À travers ce pitch étrange, le réalisateur norvégien Viljar Bøe signe un long-métrage qui distille brillamment son mystère. D'abord romance burlesque, puis thriller tétanisant, «Good Boy» aurait même pu être, en creusant davantage la psyché de ses personnages, un savant mélange entre le cinéma absurde de Quentin Dupieux et celui grinçant de Michael Haneke.
Avec des retours élogieux dans tous les festivals auxquels il a pris part, ce petit morceau de pellicule (1h10) pourrait bien débarquer dans nos contrées par l'intermédiaire des plates-formes spécialisées, comme Shadowz ou Mubi. Cette curieuse expérience le mériterait bien.
«La Montagne» de Thomas Salvador et «Earwig» de lucille hadzihalilovic (France)
Doublette francophone pour terminer ce récapitulatif de festival.
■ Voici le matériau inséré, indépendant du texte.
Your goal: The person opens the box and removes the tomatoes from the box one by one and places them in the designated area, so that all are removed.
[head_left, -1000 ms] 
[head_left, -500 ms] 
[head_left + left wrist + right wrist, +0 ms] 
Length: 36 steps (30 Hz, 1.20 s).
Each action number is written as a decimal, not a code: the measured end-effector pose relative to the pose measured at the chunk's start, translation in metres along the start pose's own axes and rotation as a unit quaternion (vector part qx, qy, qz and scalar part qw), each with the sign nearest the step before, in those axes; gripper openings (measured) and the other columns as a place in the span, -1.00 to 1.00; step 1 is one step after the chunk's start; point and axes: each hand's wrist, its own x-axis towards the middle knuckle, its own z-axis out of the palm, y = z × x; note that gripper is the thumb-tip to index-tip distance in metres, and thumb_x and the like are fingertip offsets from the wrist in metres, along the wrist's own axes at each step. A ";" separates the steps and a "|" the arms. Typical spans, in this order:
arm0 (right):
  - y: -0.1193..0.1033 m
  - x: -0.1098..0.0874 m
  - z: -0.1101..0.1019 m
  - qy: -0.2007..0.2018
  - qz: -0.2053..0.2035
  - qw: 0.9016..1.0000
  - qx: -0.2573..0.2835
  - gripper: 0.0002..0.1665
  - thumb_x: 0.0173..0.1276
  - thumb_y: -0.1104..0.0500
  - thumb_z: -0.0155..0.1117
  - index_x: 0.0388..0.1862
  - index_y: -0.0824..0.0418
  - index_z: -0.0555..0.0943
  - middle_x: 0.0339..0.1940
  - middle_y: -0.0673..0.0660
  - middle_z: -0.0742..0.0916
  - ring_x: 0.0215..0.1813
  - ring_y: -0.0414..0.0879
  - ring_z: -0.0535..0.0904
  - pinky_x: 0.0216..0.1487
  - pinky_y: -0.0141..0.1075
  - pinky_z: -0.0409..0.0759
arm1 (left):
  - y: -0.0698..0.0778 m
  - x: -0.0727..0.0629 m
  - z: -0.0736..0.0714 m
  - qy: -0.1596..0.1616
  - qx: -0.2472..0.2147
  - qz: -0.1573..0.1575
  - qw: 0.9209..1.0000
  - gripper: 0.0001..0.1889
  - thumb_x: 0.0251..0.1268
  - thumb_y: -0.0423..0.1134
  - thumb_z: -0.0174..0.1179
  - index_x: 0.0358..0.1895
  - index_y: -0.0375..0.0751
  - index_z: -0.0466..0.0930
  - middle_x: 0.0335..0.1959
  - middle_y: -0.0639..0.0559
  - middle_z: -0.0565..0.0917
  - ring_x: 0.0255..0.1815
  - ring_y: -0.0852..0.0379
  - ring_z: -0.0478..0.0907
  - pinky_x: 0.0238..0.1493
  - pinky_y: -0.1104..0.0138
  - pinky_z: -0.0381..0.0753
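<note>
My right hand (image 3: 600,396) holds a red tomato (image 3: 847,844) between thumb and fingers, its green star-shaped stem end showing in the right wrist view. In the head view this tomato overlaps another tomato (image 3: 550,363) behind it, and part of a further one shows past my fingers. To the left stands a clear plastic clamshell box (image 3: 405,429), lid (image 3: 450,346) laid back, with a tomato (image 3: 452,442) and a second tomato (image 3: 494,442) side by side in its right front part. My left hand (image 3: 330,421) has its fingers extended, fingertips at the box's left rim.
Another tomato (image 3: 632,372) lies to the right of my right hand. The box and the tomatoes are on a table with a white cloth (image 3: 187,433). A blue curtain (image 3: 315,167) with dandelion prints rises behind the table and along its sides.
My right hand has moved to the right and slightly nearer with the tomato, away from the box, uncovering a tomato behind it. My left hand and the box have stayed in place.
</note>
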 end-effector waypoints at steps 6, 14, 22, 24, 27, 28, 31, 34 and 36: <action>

Après le superbe «Vincent n'a pas d'écailles», une brillante relecture du film de super-héros, Thomas Salvador a présenté «La Montagne» sur un ingénieur qui abandonne ses recherches pour répondre à l'appel des sommets. Acclamé par le public du PIFFF, le long-métrage a remporté L'Œil d'or, soit le titre suprême du festival, ainsi que le prix Ciné+Frisson. Sortie en salles programmé au 1er février 2023.
De son côté, Lucille Hadzihalilovic, réalisatrice portée vers l'enfance et la transformation des corps («Innocence», en 2005, avec Marion Cotillard et «Évolution», en 2015), est repartie de la cérémonie de clôture avec le prix des lecteurs Mad Movies pour sa nouvelle œuvre, «Earwig». Dans ce film expérimental, un quadragénaire s'occupe d'une jeune fille, Mia, dont les dents sont fabriquées à partir de salive congelée, et doit préparer son départ vers une nouvelle résidence. Le distributeur New Story proposera le film au cinéma dès le 18 janvier.